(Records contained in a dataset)

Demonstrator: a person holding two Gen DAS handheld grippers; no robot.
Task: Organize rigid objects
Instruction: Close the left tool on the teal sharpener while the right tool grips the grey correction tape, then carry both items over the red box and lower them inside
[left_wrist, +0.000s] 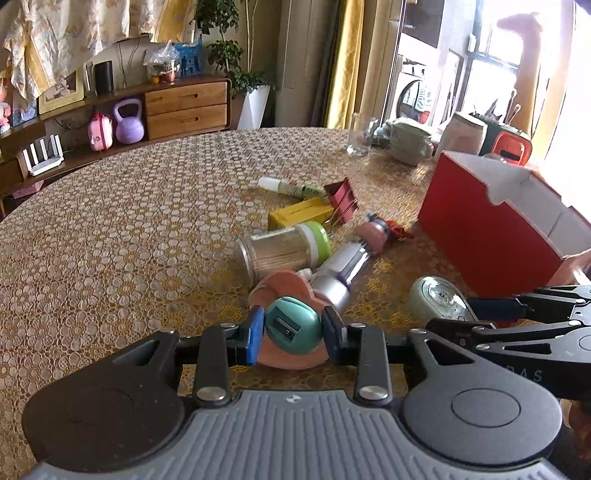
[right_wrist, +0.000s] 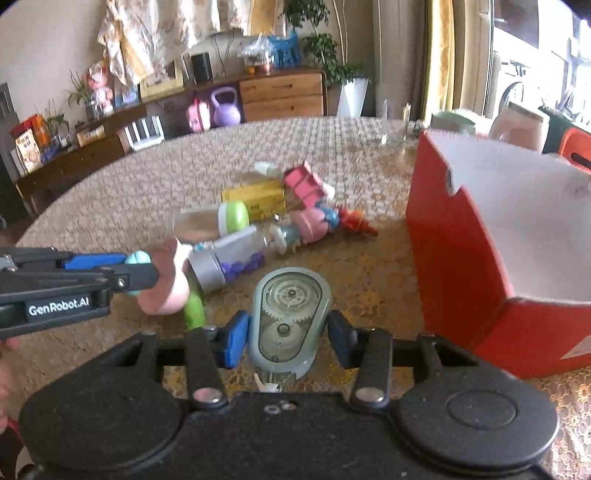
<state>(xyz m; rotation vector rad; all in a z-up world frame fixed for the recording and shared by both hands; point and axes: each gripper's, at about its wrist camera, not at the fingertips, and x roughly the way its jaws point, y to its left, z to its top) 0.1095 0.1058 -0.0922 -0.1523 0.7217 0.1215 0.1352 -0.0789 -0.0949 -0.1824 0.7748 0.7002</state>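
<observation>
Left gripper (left_wrist: 293, 334) clamps a sharpener (left_wrist: 291, 330) (light, stiff plastic); right gripper (right_wrist: 288, 338) straddles a slick tape dispenser (right_wrist: 288, 317), jaws flanking its flat sides, contact unclear; box (right_wrist: 461, 258) at two o'clock.

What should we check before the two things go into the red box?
1. Left gripper holds the sharpener: ok.
2. Right gripper holds the tape roller: ok, though the jaws look only just closed on it.
3. Red box open at the top: ok.
4. Box empty inside: cannot tell, its floor is hidden.
5. Sharpener clear of the silver bottle: not ok, they sit very close.
</observation>
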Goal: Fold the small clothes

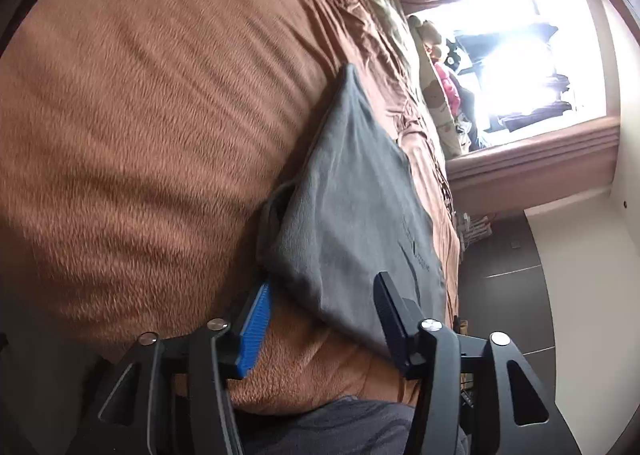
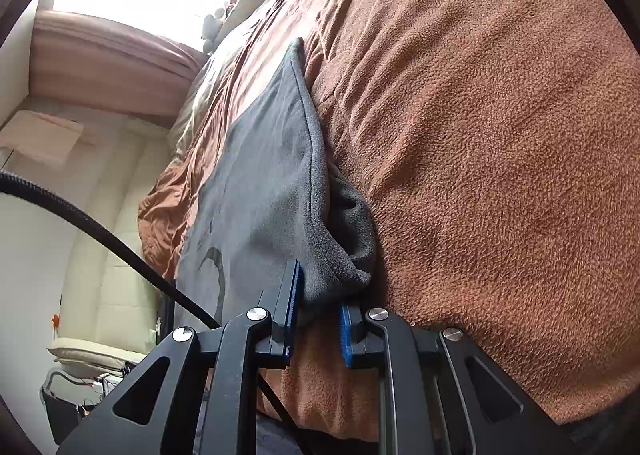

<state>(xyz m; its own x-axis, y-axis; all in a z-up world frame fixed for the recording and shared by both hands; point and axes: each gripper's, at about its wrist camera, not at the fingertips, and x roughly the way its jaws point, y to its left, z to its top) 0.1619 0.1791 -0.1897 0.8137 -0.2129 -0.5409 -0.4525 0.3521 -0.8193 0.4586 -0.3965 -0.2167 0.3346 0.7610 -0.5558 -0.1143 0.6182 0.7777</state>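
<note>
The left tongs (image 1: 320,319) stand wide open. The finger with the blue pad (image 1: 254,329) is beside the near corner of the grey garment (image 1: 344,215), and the black finger lies over its near edge, so the corner sits between the jaws but nothing is gripped. The right tongs (image 2: 318,319) are open only a little. A bunched corner of the same grey garment (image 2: 256,191) reaches into the gap between the two blue pads, and it seems to touch the left one. I cannot tell if the jaws really pinch it; the gap looks too wide for a firm hold.

The garment lies on a brown fleece blanket (image 1: 132,127) that covers a bed, near the bed's edge, with the floor (image 1: 508,263) beyond. It seems to be already folded at least one time, because in the right wrist view a thick doubled edge with a darker inner layer shows.

I judge it to be light, soft and limp, like fleece or brushed cotton. It will sag when lifted and may cling a little to the rough blanket. It is not fragile and not slippery. The best place to hold is the two near corners, pinching all layers together.

Its long axis runs away from the tongs, toward the bright window (image 1: 516,63), and the far end narrows to a point. A printed mark (image 2: 216,267) faces up.
</note>
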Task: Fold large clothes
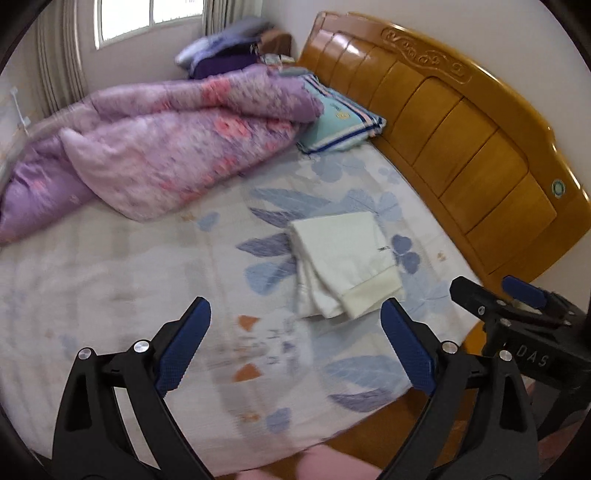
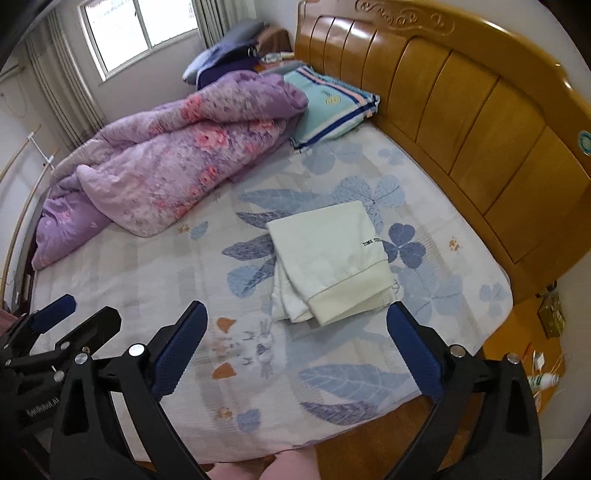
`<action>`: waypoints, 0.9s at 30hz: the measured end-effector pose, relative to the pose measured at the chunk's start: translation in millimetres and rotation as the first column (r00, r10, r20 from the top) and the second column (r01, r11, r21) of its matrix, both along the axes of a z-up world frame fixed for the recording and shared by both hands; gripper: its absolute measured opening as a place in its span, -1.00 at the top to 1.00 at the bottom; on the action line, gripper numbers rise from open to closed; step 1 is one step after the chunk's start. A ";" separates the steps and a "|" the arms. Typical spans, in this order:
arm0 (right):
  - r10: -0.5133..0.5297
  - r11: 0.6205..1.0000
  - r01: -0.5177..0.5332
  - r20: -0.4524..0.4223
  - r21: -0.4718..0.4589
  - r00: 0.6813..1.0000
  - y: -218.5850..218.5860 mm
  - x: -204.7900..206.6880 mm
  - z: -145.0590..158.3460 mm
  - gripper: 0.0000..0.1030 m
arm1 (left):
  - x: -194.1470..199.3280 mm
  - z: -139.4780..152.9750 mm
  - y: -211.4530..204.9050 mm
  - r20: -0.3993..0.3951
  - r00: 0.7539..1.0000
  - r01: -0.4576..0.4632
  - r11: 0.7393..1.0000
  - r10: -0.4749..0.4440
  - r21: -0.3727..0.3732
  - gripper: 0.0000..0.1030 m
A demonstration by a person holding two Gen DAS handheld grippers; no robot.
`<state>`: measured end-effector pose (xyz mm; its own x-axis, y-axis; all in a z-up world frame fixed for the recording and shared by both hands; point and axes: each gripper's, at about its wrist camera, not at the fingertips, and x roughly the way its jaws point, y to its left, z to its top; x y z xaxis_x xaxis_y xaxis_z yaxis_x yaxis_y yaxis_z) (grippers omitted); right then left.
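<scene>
Nearest the cameras, both grippers hang above the bed's near edge with nothing in them: the left gripper (image 1: 295, 347) has its blue pads spread wide, and the right gripper (image 2: 297, 350) shows the same wide gap, only printed sheet (image 2: 147, 280) visible between the fingers. Each tool also appears at the margin of the other's view, so they sit side by side, well clear of the cloth. Just beyond them lies the white garment (image 2: 332, 258), folded into a compact stack on the sheet, a ribbed cuff or hem toward the cameras and a small line of dark lettering near its right edge. Judging by that tidy stack and the empty jaws, the folding of this piece looks finished and the hands are in the let-go phase; the next move would call for either fetching another garment or squaring the lower layers, which stick out at the stack's left side. Whether it is trousers or a top cannot be told, since the folds hide its shape. Farther back, a purple quilt (image 2: 166, 155) lies bunched beside a striped pillow (image 2: 328, 103), with the wooden headboard (image 2: 461, 96) along the right. Motion blur softens the left view, and the heap under the window (image 2: 140, 33) is too indistinct to name
</scene>
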<state>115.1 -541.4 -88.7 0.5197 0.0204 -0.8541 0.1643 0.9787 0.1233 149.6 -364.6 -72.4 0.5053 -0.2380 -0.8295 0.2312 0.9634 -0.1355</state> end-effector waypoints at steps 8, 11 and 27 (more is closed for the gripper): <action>-0.062 0.998 0.060 0.086 0.020 0.994 27.0 -47.0 18.8 -0.84 | -48.5 21.2 48.5 0.073 0.994 -0.078 0.995 0.082 -0.059 -0.82; -0.070 0.997 0.067 0.091 0.028 0.993 32.5 -48.9 17.8 -0.84 | -44.6 22.0 55.6 0.068 0.994 -0.077 0.996 0.081 -0.054 -0.82; -0.096 0.995 0.096 0.091 0.004 0.991 44.7 -41.7 15.4 -0.84 | -27.8 15.0 35.3 0.070 0.997 0.033 0.998 -0.037 0.053 -0.82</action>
<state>73.3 -496.7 -73.3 0.5945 -0.0338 -0.8034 0.2454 0.9591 0.1412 121.9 -329.3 -57.4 0.5556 -0.2143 -0.8033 0.2725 0.9598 -0.0676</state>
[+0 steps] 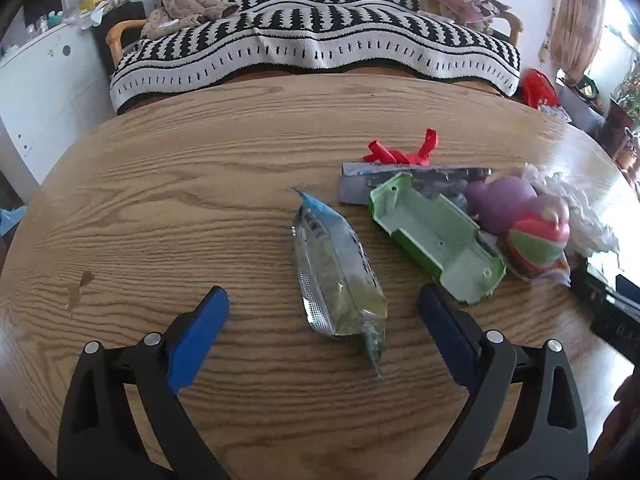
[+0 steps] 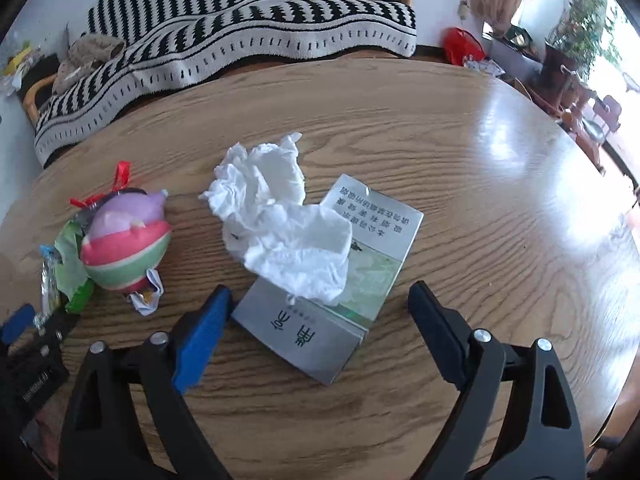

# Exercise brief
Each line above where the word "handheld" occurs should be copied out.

# Exercise solution
Demonstrator: a person holding two Gen DAS handheld grippers; no robot.
A demonstration by a person holding two Gen DAS handheld grippers; no robot.

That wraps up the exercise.